Ce magistrat a rendu compte des plaidoiries dans le délibéré de la Cour, composée de :
Madame Claudine PORCHER, présidente
Madame Marie-Aleth TRAPET, conseiller
Madame Aline BATOZ, vice présidente placée faisant fonction de conseiller par ordonnance du Premier Président en date du 10 décembre 2013
Greffier : Mme Caroline CHAKELIAN, lors des débats
ARRET :
— contradictoire
— prononcé par mise à disposition au greffe de la cour, les parties en ayant été préalablement avisées dans les conditions prévues au deuxième alinéa de l’article 450 du code de procédure civile.
— signé par Madame Claudine PORCHER, présidente et par Madame Caroline CHAKELIAN, greffier auquel la minute de la décision a été remise par le magistrat signataire.
***
Monsieur D A a été engagé par la SAS SURCOUF le 8 novembre 2004 par contrat à durée déterminée jusqu’au 1er février 2005, puis par contrat à durée indéterminée, en qualité de préparateur de commandes.
Le 3 janvier 2008, Monsieur A a été licencié pour avoir été surpris le 28 novembre 2007 en train de dormir sur son lieu de travail (dans le local de stockage de cartons) pendant son temps de travail effectif.

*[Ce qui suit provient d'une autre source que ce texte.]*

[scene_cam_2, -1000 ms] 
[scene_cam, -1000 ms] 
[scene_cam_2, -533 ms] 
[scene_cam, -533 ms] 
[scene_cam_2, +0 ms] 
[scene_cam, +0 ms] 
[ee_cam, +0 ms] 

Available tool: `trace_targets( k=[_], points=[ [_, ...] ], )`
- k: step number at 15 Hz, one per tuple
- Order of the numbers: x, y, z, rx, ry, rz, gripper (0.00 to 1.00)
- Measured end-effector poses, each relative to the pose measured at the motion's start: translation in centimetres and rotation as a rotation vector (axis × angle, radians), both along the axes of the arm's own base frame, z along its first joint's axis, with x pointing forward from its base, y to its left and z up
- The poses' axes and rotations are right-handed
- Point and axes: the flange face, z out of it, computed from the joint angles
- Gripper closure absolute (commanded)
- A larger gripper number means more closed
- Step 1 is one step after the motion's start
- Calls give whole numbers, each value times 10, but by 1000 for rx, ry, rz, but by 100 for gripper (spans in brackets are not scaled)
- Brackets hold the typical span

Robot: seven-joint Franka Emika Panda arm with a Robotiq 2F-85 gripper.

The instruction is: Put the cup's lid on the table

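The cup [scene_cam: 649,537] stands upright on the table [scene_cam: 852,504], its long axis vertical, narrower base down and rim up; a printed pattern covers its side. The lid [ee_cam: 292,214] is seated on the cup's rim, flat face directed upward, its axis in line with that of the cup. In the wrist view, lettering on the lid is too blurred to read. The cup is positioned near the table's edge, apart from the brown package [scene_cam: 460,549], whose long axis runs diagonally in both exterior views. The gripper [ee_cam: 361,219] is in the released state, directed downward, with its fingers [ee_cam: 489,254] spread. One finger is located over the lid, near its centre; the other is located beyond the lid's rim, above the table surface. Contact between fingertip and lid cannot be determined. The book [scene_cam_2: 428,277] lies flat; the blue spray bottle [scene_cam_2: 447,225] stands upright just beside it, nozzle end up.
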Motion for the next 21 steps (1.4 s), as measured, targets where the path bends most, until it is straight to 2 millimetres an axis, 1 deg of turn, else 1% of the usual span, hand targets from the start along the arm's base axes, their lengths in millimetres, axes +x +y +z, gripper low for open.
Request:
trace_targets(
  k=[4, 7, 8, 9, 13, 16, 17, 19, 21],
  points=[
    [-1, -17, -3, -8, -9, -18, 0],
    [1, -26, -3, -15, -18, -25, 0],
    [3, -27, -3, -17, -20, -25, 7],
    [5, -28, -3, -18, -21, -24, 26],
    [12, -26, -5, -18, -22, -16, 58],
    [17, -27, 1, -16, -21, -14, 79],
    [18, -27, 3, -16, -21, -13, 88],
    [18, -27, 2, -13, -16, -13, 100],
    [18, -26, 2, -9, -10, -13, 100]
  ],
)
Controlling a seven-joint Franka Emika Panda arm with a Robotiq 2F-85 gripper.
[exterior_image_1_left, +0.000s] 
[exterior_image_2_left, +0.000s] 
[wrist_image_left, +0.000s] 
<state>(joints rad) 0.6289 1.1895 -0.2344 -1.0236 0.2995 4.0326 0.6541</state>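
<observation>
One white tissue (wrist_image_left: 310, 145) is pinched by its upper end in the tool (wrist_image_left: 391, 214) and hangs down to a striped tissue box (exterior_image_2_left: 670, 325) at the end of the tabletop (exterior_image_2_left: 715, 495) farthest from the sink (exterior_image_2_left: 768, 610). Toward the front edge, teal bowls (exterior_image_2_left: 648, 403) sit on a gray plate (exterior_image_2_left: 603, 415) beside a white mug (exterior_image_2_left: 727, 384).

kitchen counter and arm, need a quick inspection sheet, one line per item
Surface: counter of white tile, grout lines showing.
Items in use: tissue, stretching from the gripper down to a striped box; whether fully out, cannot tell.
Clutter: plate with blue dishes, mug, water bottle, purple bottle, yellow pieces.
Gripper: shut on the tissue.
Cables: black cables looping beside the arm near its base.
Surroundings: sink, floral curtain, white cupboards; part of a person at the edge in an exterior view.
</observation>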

Monsieur A a saisi le 27 juin 2008 le conseil de prud’hommes de Paris qui, par jugement du 23 décembre 2009, a condamné la société SURCOUF à verser à Monsieur A les sommes suivantes :
379,22 euros à titre de préavis
37,90 euros au titre des congés payés y afférents
500 euros au titre de l’article 700 du code de procédure civile.
Le conseil de prud’hommes de Paris a en outre ordonné à la société SURCOUF de remettre à Monsieur A les documents sociaux conformes, débouté Monsieur A du surplus de ses demandes, et débouté la société SURCOUF de sa demande reconventionnelle.
Monsieur A a interjeté appel de cette décision le 3 février 2010.
La liquidation judiciaire de la société SURCOUF a été prononcée par jugement du tribunal de commerce de Lille en date du 10 octobre 2012, qui a désigné Maître X mandataire liquidateur.
Monsieur A demande à la Cour de fixer ses créances aux sommes suivantes :
19.278,60 euros à titre d’indemnité pour licenciement sans cause réelle et sérieuse
379,22 euros à titre d’indemnité compensatrice de préavis
37,90 euros à titre d’indemnité compensatrice de congés sur préavis.
Il demande en outre à la cour d’ordonner la remise par le liquidateur judiciaire de la société SURCOUF des documents sociaux conformes sous astreinte de 20 euros par document et par jour de retard, et de condamner ce liquidateur à verser à Maître F G la somme de 3.000 euros au titre de l’article 37 alinéa 2 de la loi du 10 juillet 1991.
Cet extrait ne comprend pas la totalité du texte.